The material below has pictures in it. Set down only the lines from the line containing "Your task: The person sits" through the line containing "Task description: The", word for word, and leave the pictures behind.
------------------------------------------------------------------------
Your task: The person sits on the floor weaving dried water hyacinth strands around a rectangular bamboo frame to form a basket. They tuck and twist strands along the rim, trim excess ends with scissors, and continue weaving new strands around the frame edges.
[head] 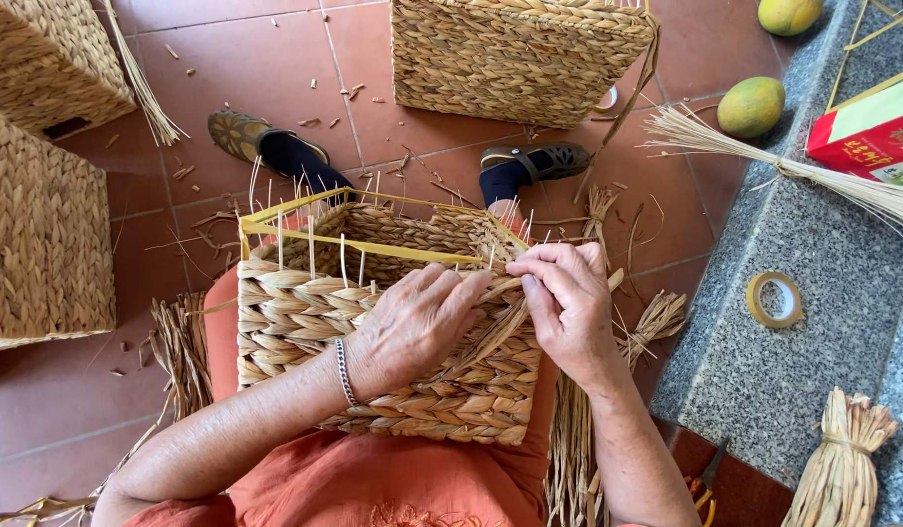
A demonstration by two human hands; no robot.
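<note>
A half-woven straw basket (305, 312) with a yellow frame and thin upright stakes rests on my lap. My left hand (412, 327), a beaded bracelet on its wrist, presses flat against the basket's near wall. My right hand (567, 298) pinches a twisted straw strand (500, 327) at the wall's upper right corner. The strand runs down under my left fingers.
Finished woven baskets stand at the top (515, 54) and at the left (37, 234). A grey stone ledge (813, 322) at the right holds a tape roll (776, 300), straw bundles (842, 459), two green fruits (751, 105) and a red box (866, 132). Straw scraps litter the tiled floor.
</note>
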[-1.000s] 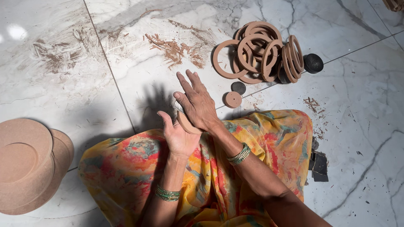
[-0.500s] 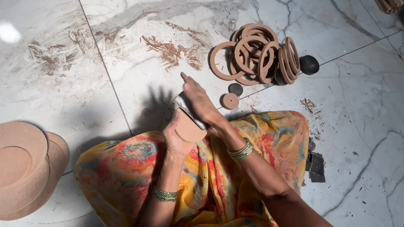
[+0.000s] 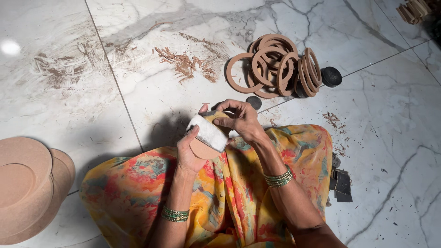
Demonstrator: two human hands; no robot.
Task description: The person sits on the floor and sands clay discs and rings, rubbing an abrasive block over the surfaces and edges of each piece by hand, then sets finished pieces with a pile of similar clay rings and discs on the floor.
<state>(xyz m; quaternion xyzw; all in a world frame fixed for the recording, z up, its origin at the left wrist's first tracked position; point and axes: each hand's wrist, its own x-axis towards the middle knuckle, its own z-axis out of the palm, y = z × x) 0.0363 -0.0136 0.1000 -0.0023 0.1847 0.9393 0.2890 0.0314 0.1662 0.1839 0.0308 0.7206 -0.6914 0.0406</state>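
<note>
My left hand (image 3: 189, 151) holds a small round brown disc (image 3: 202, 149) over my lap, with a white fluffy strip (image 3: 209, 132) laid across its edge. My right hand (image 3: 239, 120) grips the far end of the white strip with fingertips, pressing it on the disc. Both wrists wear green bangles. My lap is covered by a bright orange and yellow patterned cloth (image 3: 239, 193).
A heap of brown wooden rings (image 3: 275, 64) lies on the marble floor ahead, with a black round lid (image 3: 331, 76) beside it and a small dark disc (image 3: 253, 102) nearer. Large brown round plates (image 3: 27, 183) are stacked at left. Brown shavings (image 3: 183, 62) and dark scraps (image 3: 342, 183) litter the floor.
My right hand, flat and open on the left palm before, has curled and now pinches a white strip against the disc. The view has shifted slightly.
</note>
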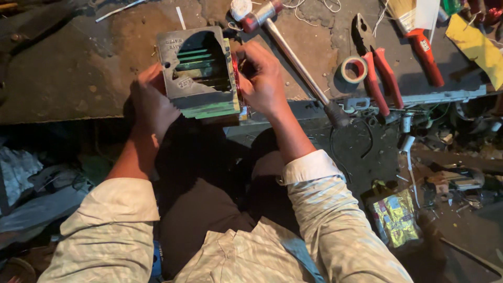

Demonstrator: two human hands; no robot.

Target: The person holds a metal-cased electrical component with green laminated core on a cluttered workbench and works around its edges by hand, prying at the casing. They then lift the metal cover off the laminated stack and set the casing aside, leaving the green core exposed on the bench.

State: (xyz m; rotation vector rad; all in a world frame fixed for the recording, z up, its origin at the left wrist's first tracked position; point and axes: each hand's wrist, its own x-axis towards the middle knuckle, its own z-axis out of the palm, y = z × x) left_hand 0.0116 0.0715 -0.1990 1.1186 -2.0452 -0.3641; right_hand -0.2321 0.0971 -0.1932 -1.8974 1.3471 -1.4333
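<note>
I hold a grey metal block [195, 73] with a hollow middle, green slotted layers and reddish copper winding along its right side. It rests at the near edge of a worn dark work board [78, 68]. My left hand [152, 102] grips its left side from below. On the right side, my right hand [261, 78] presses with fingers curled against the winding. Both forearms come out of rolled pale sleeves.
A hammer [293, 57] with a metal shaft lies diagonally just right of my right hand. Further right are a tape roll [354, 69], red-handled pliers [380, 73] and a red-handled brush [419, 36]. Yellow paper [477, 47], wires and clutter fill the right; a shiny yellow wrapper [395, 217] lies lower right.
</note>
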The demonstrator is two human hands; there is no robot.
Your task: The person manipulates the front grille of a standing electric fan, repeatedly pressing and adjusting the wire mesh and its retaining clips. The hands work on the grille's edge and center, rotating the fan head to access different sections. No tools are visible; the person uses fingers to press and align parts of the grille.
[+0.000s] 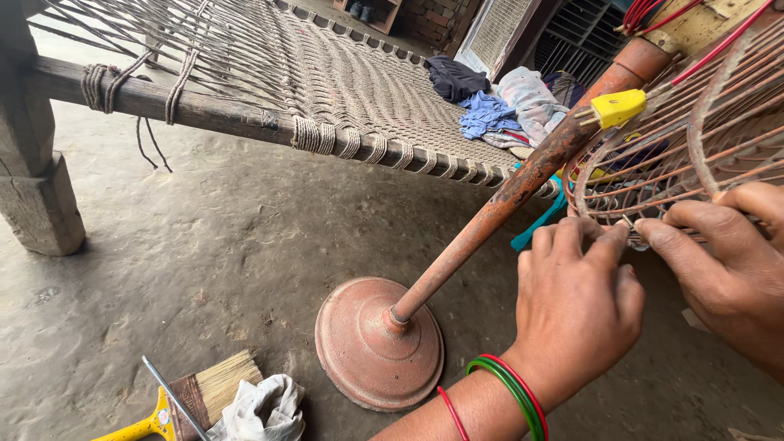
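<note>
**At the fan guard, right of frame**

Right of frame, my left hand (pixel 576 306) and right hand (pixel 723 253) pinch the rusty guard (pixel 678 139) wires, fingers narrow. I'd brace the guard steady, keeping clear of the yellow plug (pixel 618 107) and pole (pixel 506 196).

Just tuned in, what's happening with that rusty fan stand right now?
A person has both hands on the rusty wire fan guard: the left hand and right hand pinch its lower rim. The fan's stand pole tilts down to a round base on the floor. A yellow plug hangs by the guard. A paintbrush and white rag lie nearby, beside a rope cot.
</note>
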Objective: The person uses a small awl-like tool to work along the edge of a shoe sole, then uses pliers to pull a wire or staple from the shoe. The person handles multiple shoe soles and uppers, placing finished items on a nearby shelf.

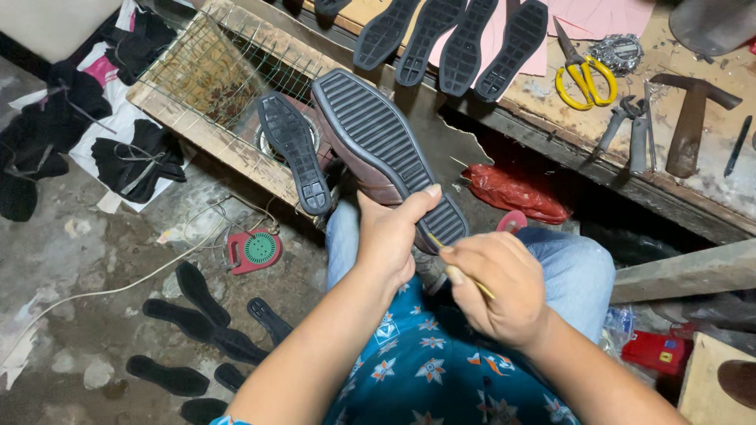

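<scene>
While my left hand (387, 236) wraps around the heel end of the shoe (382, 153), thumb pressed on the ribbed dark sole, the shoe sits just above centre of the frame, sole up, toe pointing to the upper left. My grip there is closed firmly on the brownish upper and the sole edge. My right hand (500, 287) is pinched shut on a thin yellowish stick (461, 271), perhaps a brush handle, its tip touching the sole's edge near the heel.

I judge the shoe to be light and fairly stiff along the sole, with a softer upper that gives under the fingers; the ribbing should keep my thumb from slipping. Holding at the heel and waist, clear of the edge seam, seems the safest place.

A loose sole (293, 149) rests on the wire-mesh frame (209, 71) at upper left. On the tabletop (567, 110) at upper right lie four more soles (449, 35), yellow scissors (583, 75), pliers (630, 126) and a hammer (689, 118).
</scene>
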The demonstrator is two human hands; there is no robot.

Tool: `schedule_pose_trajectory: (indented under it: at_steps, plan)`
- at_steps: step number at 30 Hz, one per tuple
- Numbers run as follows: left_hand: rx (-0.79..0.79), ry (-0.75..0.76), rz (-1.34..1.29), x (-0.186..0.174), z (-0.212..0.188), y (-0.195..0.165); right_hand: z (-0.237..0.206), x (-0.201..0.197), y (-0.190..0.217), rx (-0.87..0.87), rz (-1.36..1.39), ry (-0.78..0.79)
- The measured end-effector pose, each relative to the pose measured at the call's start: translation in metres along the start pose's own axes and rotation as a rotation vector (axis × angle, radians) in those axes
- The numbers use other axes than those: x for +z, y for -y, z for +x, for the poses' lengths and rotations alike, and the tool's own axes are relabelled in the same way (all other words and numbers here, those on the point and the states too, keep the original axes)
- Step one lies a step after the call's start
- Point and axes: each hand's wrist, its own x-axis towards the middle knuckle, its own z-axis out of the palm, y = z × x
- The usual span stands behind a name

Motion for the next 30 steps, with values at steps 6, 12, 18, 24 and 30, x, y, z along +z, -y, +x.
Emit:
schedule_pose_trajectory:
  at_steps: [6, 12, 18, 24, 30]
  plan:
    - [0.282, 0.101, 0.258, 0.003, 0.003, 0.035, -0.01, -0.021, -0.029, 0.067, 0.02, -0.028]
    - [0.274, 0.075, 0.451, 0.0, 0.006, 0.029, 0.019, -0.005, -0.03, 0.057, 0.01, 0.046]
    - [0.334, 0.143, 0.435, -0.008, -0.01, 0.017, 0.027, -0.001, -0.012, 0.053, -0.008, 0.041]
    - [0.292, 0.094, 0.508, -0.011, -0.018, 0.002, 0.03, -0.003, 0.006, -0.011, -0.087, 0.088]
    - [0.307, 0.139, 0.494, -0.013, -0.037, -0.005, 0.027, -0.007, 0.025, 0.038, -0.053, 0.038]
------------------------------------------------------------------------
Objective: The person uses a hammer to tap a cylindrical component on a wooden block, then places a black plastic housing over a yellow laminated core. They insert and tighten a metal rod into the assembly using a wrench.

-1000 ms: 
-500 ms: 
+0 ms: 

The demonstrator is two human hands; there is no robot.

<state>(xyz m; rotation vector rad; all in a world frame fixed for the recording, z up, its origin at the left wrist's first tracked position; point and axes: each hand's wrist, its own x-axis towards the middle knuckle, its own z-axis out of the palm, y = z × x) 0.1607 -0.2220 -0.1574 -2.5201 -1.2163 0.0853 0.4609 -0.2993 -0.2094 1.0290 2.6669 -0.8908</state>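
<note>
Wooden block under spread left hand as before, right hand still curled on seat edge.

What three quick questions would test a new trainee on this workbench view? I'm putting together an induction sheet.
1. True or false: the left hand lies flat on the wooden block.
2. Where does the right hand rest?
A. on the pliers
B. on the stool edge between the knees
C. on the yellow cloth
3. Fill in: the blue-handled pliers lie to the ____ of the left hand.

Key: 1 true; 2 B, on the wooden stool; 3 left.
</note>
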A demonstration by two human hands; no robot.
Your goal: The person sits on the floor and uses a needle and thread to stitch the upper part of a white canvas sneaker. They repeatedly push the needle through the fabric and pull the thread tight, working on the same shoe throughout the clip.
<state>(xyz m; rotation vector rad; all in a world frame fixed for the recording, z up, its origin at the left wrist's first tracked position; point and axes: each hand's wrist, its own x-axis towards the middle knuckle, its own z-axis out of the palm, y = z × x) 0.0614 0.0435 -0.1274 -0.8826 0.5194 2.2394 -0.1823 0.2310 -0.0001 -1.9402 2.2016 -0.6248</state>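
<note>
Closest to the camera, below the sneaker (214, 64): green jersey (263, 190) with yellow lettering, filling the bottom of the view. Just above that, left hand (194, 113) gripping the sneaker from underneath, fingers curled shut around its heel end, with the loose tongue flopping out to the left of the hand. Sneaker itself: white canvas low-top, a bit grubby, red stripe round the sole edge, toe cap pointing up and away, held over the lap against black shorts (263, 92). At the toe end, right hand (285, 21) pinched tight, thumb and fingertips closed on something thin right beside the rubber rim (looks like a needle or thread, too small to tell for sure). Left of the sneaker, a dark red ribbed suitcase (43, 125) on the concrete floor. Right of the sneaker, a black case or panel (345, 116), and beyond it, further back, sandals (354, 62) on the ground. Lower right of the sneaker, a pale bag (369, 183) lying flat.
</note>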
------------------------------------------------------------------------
**EXPECTED ANSWER:**
Your task: The person sits on the floor weaving dried water hyacinth strands around a rectangular bamboo frame to form a basket. They tuck and twist strands along the rim, trim excess ends with scissors, and continue weaving new strands around the frame edges.
[head] 
A demonstration by two human hands; no robot.
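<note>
A half-woven straw basket (305, 312) with a yellow frame and thin upright stakes rests on my lap. My left hand (412, 327), a beaded bracelet on its wrist, presses flat against the basket's near wall. My right hand (567, 298) pinches a twisted straw strand (500, 327) at the wall's upper right corner. The strand runs down under my left fingers.
Finished woven baskets stand at the top (515, 54) and at the left (37, 234). A grey stone ledge (813, 322) at the right holds a tape roll (776, 300), straw bundles (842, 459), two green fruits (751, 105) and a red box (866, 132). Straw scraps litter the tiled floor.
</note>
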[-1.000s] 
[-0.500s] 
[+0.000s] 
Demonstrator: two human hands; no robot.
Task description: The person sits on the floor and sands clay discs and rings, rubbing an abrasive block over the surfaces and edges of each piece by hand, then sets finished pieces with a pile of similar clay rings and discs on the floor.

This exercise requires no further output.